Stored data
----
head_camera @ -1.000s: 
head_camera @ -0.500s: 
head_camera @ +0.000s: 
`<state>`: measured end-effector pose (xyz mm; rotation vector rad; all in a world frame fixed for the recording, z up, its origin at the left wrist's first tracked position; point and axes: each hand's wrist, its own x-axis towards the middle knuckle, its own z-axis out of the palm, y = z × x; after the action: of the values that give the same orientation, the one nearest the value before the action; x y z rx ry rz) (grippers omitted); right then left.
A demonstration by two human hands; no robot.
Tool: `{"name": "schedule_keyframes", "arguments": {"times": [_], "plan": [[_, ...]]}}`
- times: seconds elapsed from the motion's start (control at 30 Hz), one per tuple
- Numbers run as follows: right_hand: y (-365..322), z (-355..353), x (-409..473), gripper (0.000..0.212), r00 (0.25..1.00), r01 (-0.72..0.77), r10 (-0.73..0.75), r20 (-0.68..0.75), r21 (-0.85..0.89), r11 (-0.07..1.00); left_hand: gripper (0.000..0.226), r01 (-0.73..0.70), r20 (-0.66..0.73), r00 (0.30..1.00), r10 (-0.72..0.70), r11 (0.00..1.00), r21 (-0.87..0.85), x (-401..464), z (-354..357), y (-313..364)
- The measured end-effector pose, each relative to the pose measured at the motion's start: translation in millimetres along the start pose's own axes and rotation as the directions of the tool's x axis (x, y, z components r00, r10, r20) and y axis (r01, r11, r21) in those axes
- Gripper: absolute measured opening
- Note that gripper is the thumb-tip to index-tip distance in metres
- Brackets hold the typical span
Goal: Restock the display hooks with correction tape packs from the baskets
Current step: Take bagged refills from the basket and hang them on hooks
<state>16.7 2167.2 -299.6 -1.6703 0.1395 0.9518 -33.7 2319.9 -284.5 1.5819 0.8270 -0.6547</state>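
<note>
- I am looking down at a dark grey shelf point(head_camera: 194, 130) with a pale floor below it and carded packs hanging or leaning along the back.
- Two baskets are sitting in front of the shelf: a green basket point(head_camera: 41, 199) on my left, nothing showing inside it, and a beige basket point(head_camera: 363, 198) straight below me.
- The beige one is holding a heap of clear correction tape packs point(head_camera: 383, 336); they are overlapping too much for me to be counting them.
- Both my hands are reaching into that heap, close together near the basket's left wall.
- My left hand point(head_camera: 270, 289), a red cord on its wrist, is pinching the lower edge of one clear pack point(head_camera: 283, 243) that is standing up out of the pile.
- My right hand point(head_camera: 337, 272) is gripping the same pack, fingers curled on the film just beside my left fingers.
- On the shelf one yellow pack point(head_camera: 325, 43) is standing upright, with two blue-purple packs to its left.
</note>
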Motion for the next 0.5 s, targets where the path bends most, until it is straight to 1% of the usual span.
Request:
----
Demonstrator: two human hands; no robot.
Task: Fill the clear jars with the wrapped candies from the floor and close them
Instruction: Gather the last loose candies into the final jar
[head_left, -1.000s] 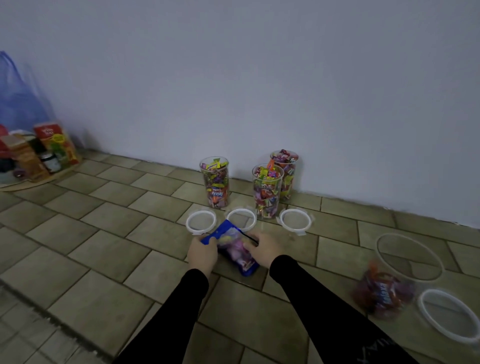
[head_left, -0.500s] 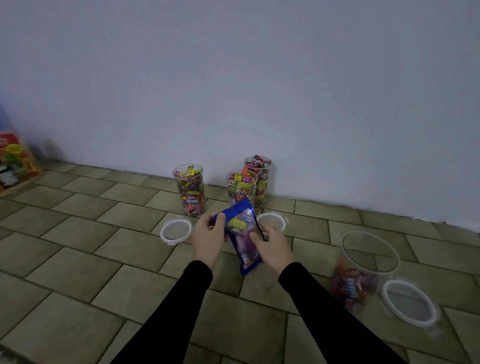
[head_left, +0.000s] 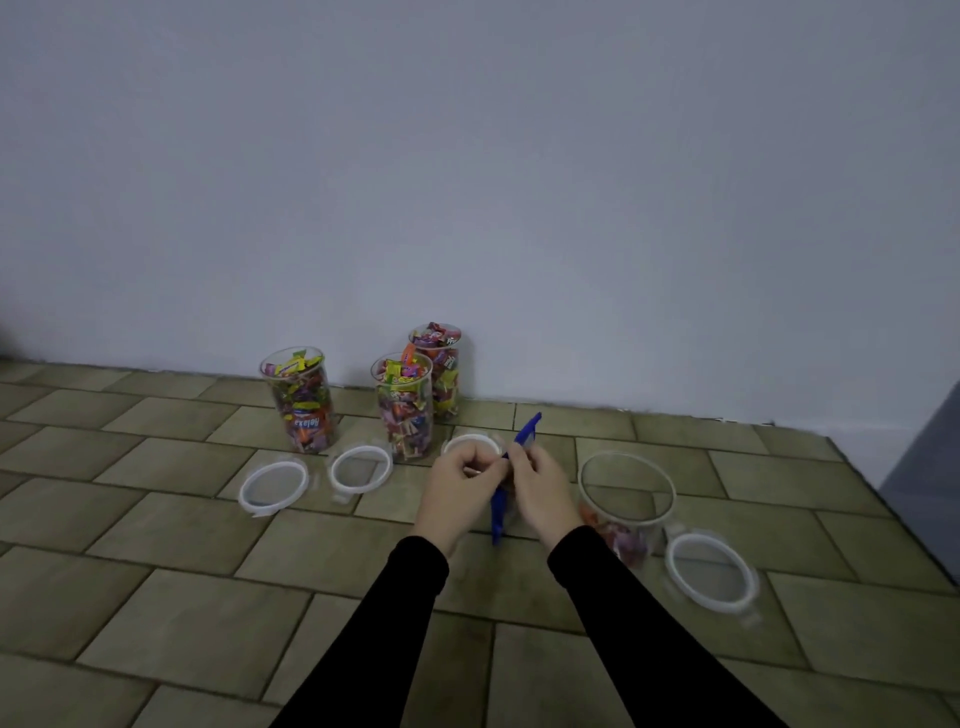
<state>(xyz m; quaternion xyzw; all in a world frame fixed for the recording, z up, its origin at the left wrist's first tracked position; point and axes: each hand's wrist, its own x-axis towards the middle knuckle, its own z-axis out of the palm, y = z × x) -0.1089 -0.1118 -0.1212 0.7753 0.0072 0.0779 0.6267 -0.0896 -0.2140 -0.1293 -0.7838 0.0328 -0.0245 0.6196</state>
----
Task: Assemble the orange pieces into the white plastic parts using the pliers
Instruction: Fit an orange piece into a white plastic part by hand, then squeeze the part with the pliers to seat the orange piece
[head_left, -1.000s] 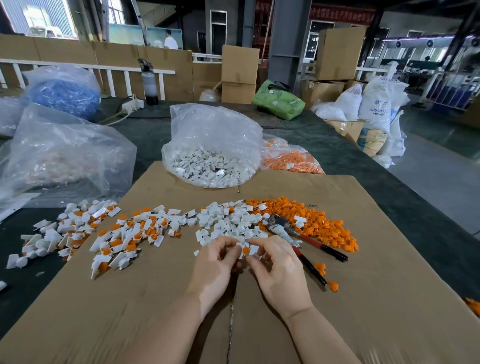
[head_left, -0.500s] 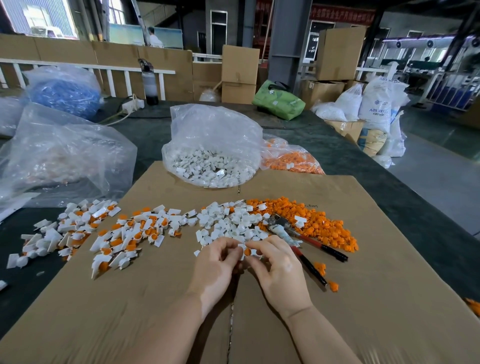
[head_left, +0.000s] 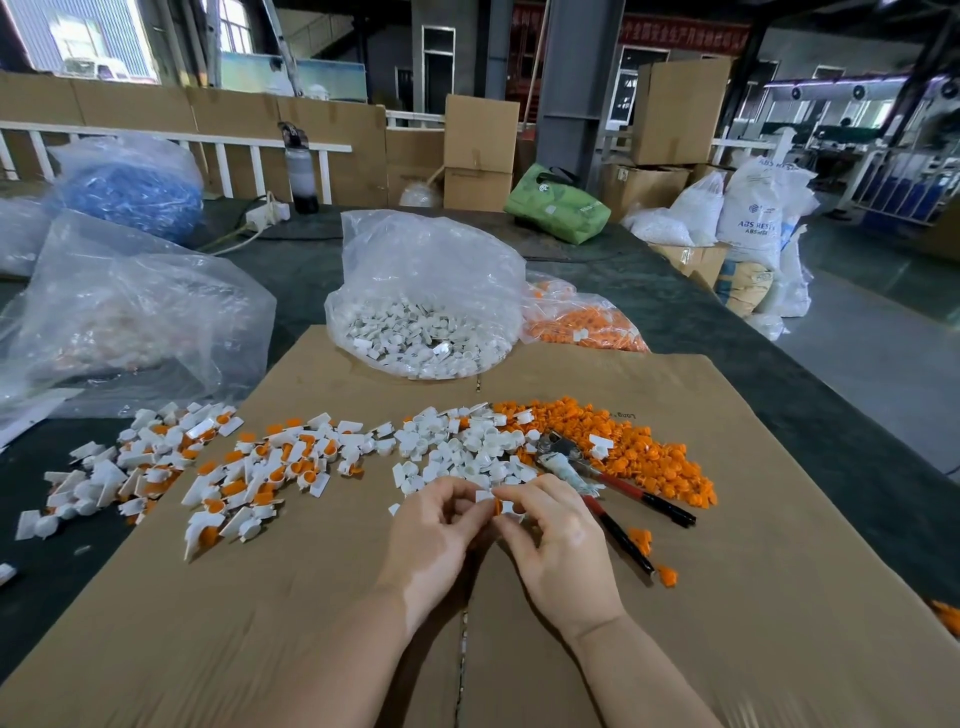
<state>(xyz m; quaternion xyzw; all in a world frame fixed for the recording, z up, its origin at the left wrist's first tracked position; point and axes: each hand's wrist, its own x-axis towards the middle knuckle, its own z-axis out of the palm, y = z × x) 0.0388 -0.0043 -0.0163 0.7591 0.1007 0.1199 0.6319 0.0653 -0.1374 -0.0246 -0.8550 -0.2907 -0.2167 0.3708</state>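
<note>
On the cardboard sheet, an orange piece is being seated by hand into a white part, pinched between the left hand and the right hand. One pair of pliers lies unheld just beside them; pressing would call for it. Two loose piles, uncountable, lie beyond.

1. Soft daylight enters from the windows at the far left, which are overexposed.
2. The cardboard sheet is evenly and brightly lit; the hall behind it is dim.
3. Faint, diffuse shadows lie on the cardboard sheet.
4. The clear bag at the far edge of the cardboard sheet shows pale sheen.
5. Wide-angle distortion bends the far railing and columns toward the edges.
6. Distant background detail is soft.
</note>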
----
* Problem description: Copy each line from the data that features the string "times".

* Response to the exercise:
Tool: `{"name": "schedule_keyframes", "arguments": {"times": [_], "plan": [[_, ...]]}}`
- times: seconds elapsed from the motion's start (control at 30 Hz), one per tuple

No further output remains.